An audio recording of the conversation was also admitted in evidence. The
prosecution played the recording for the jury (in Spanish), accompanied by a
written translation. According to the transcript, Perez told Lopez, “I have it
hidden. Where can we take to open it?” And when Lopez later asked, “Will you
take [it] out[?] . . . [C]an I see all four (4)?,” Perez told him, “[i]t’s all here. There’s
one . . . [a]nd the other one is over here.” Lopez acknowledged on cross-
examination that—as the transcript indicates—he “never told [Perez] you have
the methamphetamine” and “never asked him do you have the drugs,” instead
using only the word “it.” Lopez further acknowledged that Perez used the word
“it” rather than “methamphetamine” or drugs; that Perez never said the phrase
“in the lining;” and that although Perez said “it” was hidden, he did not say
“hidden compartment”—Perez “could have [meant] that the cooler itself was
hidden in the truck.”
DEA agent Patrick Curran testified next. He explained that on May 23,
Martinez’s black truck drove in and out of a parking lot several times, as though
the driver were attempting to determine whether he was being observed. At
some point Perez’s white van appeared to be “traveling in tandem with the
[truck]. I mean, the van was very close to his rear bumper.
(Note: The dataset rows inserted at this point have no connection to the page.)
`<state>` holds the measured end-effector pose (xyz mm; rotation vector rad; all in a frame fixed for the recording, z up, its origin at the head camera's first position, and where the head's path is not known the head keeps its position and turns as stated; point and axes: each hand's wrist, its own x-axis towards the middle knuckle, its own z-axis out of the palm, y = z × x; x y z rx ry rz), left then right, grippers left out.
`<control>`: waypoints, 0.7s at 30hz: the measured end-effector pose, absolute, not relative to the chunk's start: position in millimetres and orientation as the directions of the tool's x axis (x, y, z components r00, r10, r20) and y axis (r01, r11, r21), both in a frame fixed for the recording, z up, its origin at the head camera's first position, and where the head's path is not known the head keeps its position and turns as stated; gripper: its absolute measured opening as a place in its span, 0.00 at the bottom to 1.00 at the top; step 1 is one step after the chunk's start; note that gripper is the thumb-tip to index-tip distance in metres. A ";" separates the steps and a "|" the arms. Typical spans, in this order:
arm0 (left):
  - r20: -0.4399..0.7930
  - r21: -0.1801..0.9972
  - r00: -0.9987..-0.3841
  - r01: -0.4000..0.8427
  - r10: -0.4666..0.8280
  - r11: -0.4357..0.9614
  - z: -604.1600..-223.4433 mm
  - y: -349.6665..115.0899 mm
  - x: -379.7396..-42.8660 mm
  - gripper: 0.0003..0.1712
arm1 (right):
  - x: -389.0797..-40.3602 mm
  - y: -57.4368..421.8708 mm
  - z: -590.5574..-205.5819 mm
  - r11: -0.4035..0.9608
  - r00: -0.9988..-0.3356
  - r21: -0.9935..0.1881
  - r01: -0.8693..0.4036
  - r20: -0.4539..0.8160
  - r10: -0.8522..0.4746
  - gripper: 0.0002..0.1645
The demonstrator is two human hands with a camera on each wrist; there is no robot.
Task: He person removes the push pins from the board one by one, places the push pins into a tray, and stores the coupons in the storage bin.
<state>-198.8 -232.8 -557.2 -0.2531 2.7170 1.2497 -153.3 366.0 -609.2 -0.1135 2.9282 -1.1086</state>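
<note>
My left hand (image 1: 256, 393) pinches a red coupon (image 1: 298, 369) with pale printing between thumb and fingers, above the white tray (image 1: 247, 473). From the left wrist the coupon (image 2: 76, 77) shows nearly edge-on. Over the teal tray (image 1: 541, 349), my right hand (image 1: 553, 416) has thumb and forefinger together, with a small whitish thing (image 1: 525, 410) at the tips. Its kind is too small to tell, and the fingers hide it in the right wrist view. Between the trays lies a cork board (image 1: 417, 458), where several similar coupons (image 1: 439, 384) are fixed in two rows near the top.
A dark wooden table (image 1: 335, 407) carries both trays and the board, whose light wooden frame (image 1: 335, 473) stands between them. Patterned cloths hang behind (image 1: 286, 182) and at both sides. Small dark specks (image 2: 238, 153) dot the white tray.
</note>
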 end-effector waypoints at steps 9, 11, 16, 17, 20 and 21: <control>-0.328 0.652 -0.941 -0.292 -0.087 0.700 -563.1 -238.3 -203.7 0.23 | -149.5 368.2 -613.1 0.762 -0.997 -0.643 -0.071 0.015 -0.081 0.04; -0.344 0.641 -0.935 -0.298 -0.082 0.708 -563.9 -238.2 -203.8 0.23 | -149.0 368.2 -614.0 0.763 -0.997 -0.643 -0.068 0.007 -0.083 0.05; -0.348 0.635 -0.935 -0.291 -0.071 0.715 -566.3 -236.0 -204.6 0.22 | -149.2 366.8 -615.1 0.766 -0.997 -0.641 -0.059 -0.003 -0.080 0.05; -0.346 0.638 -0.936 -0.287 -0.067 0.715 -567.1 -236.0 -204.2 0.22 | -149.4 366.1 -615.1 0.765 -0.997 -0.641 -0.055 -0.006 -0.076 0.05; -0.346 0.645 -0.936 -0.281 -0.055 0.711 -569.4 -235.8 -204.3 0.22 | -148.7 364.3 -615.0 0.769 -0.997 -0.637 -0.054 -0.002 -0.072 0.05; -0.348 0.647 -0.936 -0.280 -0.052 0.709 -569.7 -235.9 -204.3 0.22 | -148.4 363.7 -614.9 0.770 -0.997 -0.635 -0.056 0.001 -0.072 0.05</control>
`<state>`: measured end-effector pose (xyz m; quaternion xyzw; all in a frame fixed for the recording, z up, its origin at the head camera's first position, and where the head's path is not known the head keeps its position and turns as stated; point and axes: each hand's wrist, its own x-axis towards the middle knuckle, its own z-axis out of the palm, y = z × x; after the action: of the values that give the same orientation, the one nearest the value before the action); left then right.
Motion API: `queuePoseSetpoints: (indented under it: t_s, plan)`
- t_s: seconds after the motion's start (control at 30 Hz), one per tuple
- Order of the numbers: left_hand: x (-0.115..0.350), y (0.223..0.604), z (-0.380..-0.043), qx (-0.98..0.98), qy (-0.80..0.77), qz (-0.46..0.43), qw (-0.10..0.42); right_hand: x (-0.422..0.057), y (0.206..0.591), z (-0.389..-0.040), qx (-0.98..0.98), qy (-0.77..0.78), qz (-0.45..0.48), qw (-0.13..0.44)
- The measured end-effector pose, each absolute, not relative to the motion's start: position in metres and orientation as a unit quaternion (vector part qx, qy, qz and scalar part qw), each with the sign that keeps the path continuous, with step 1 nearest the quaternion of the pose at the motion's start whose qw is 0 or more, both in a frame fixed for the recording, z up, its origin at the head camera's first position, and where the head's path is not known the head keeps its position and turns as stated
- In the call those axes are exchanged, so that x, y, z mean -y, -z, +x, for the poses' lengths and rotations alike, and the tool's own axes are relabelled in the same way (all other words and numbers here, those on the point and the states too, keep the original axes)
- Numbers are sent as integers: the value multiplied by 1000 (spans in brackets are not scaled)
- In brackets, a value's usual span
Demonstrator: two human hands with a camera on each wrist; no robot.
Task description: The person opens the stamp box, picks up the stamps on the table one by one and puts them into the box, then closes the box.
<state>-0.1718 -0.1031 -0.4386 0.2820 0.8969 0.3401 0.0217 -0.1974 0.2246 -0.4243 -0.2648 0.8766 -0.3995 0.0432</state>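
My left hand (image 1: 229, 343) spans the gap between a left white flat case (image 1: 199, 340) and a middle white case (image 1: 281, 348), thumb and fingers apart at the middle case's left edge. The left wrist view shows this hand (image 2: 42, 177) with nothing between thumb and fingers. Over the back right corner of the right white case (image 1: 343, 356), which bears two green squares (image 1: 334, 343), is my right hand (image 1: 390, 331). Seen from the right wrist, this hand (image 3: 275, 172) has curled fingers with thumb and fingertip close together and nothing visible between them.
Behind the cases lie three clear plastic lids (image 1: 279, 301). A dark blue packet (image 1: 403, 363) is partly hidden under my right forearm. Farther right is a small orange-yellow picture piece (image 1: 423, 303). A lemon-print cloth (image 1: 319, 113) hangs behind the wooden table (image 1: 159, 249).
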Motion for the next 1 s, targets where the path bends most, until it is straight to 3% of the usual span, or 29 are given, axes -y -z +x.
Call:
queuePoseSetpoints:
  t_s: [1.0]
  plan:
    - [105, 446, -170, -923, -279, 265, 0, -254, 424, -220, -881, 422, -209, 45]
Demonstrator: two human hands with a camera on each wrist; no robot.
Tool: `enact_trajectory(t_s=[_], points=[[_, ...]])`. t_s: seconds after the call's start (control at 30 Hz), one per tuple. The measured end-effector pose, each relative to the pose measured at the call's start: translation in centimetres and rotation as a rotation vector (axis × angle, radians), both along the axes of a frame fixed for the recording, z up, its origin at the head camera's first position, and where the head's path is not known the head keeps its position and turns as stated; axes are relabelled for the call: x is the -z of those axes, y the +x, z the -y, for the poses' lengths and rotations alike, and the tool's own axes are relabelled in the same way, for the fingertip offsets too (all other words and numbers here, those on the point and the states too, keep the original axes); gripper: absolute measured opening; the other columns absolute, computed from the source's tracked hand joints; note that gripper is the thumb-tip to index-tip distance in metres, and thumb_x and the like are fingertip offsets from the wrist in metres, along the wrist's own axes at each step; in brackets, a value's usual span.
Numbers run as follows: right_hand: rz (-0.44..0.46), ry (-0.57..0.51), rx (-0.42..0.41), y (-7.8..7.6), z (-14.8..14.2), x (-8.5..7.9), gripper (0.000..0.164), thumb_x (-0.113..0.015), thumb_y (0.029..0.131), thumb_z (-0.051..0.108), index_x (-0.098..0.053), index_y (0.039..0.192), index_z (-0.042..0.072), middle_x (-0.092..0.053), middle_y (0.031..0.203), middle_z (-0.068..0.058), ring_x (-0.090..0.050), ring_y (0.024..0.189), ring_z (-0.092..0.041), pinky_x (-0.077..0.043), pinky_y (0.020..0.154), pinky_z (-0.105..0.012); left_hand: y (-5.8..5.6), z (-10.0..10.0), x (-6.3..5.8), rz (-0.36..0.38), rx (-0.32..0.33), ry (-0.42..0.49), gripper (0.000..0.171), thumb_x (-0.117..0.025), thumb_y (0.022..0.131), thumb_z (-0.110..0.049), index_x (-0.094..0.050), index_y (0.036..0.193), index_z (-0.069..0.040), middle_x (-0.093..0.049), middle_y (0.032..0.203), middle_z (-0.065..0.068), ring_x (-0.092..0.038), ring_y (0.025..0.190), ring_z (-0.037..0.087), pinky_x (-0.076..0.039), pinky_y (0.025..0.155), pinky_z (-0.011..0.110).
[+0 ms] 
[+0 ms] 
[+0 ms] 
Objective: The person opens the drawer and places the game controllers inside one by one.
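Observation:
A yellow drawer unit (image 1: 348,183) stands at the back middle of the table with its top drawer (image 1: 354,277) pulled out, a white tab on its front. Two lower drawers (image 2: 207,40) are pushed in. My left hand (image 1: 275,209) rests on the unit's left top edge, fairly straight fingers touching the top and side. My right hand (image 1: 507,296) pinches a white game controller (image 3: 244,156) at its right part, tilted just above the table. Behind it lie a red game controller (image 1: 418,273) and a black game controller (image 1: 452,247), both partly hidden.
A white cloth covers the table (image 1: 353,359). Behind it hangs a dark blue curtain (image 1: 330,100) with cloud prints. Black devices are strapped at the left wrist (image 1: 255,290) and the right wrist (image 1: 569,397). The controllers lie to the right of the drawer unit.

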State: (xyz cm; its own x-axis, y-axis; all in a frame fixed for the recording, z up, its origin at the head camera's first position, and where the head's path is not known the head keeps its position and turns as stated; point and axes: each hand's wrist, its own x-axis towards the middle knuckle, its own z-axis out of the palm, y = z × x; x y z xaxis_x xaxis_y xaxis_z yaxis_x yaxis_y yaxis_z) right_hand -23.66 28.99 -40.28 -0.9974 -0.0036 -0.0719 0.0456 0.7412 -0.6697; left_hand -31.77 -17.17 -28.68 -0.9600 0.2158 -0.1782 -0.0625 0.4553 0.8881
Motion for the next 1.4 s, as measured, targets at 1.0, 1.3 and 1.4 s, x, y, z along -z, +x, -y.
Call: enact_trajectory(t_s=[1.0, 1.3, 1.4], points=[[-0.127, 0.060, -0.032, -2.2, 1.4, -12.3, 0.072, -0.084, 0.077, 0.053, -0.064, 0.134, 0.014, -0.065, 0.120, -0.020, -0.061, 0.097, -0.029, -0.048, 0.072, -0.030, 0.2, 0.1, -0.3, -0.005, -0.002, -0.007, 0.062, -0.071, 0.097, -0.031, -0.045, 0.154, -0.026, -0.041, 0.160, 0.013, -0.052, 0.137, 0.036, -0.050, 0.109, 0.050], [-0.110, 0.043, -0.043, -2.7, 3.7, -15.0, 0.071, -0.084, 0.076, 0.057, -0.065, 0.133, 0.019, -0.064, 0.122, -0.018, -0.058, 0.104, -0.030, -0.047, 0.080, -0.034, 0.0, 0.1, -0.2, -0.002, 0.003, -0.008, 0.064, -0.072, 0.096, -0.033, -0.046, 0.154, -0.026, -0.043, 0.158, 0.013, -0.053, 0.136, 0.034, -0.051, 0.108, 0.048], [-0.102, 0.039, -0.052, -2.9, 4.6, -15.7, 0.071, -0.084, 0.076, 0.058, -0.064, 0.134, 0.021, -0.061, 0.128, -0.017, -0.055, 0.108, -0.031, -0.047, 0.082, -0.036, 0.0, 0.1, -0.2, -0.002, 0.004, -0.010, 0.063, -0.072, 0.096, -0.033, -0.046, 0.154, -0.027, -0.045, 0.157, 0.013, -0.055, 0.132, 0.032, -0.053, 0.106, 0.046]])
They followed the
same route through the parking lot before the truck had left.” Curran does not
appear to have testified, however, that the white van drove in and out of the lot
several times. He also acknowledged on cross-examination that although he
observed the transaction between Lopez and Martinez on May 20, he did not see
Perez on that day.
DEA group supervisor Gilberto Hinojosa followed Curran on the stand.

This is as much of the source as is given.